Nation’s first elected black governor feted at gala
Joey Matthews | 12/12/2014, 5:55 a.m.
The church burnings stopped after that, Mr. Gilmore said.
Mr. Robb noted the diverse array of politicians assembled to honor Mr. Wilder.
“It’s nice to be with you when it’s not a funeral,” he said, drawing laughter from the audience.
He recalled the jubilant reaction he and other Wilder supporters had on Election Night in November 1989 when Mr. Wilder was declared the winner of the gubernatorial contest over Republican Marshall Coleman by a razor-thin margin: It was “the most emotional political moment of our lives.”
Rep. Scott, who holds the distinction as the first African-American Congressman elected in Virginia since 1890, recalled rallying support from skeptical Democrats in the General Assembly for Mr. Wilder’s first run for statewide office. That was in 1985 when Mr. Wilder ran for lieutenant governor, becoming the first African-American to win statewide election in Virginia.
“I told them Doug was clearly the most qualified and we have to support him,” Rep.

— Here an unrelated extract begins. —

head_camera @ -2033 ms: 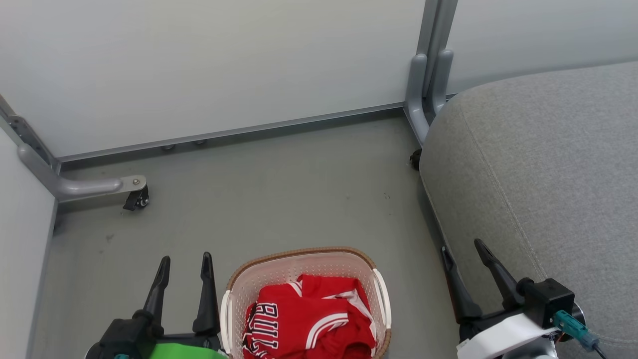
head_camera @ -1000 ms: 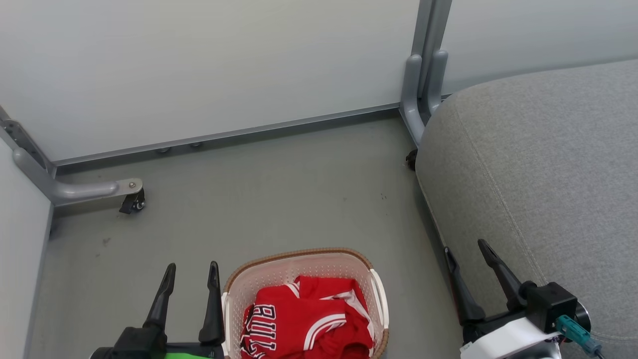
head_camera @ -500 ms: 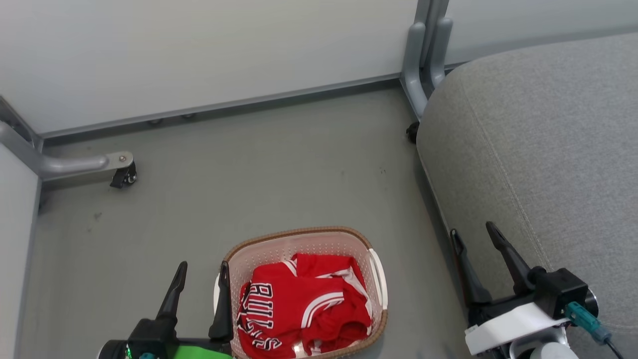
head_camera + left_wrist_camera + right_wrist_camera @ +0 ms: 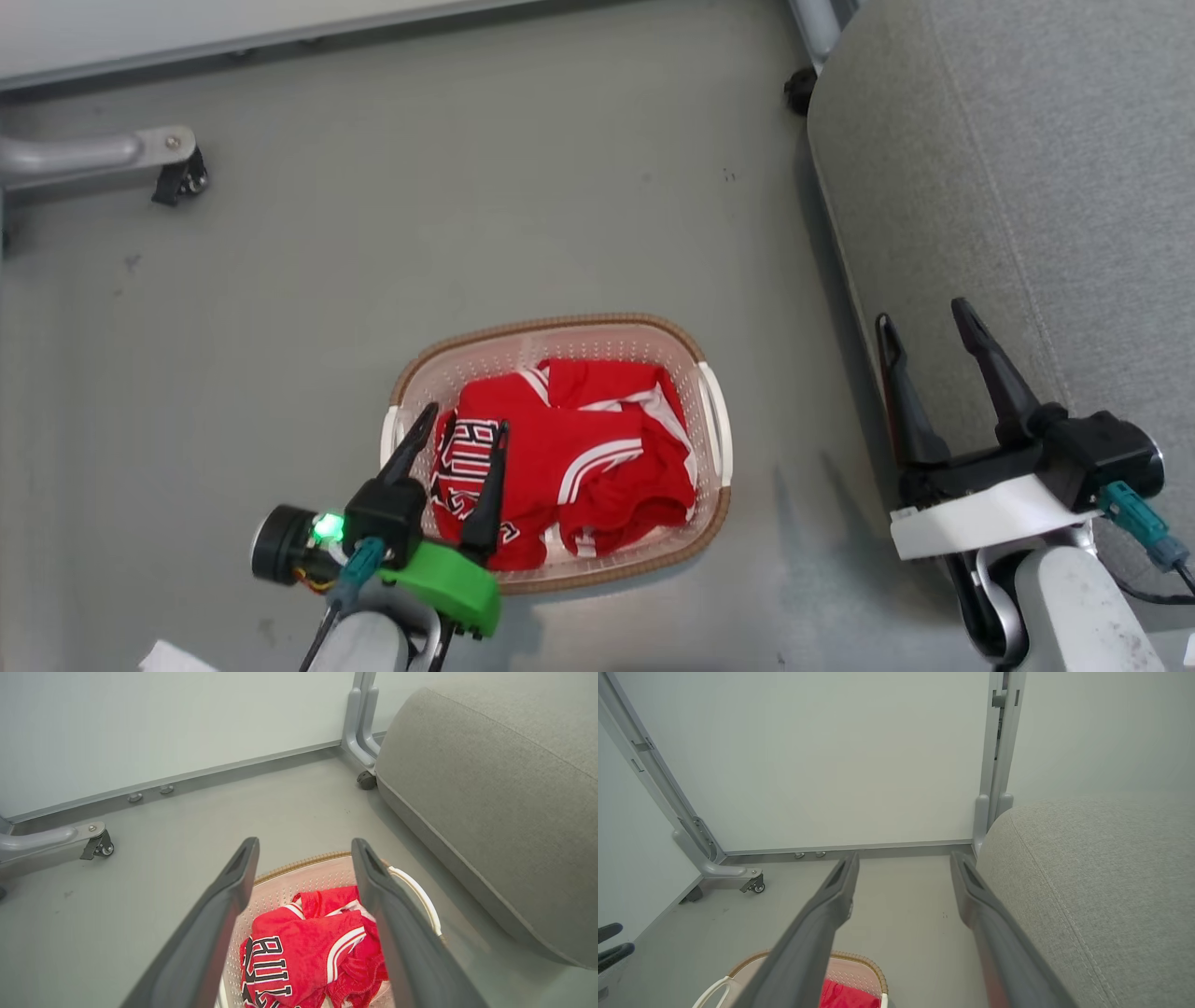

Scott said.
He praised Mr. Wilder for “making Virginia proud.”
Judge Roger L. Gregory of the 4th U.S. Circuit Court of Appeals introduced Mr. Wilder, his former law partner, to make closing remarks.
Judge Gregory said Mr. Wilder’s “real secret is he loved the people” he served.
He called him “a lawyer for the common man.”
In his remarks, Mr. Wilder downplayed his individual accomplishment in being elected the first African-American governor.
He called it “a tribute” to the people of Virginia “who were still showing that they could lead the way.”
Mr. Wilder lamented that, since his election, only one other African-American, Deval Patrick of Massachusetts, has won a governor’s race. Gov. Patrick was elected in 2006 and was re-elected to a second term in 2010.
“I have often said that being first is not good enough,” Mr. Wilder said. “Until there is a second, the first could be considered aberrational or accidental.”
He recalled traveling more than 3,500 miles visiting every county in the state, along with 300 towns and cities, during his campaign for lieutenant governor. He ventured into areas of the state that many people felt would be unfriendly to him.
“Not a single person during any campaign of mine, and specifically my campaigns for lieutenant governor and governor, ever refused to shake my hand. And never was I subjected to racial epithets or haranguing,” Mr. Wilder said.
Mr. Wilder bemoaned the current lack of bipartisanship among politicians and called for a return to “government of the people, by the people, for the people.”
“I would hope that we seize the moment and re-dedicate ourselves to those principles and demonstrate them by deed as well as word,” he added.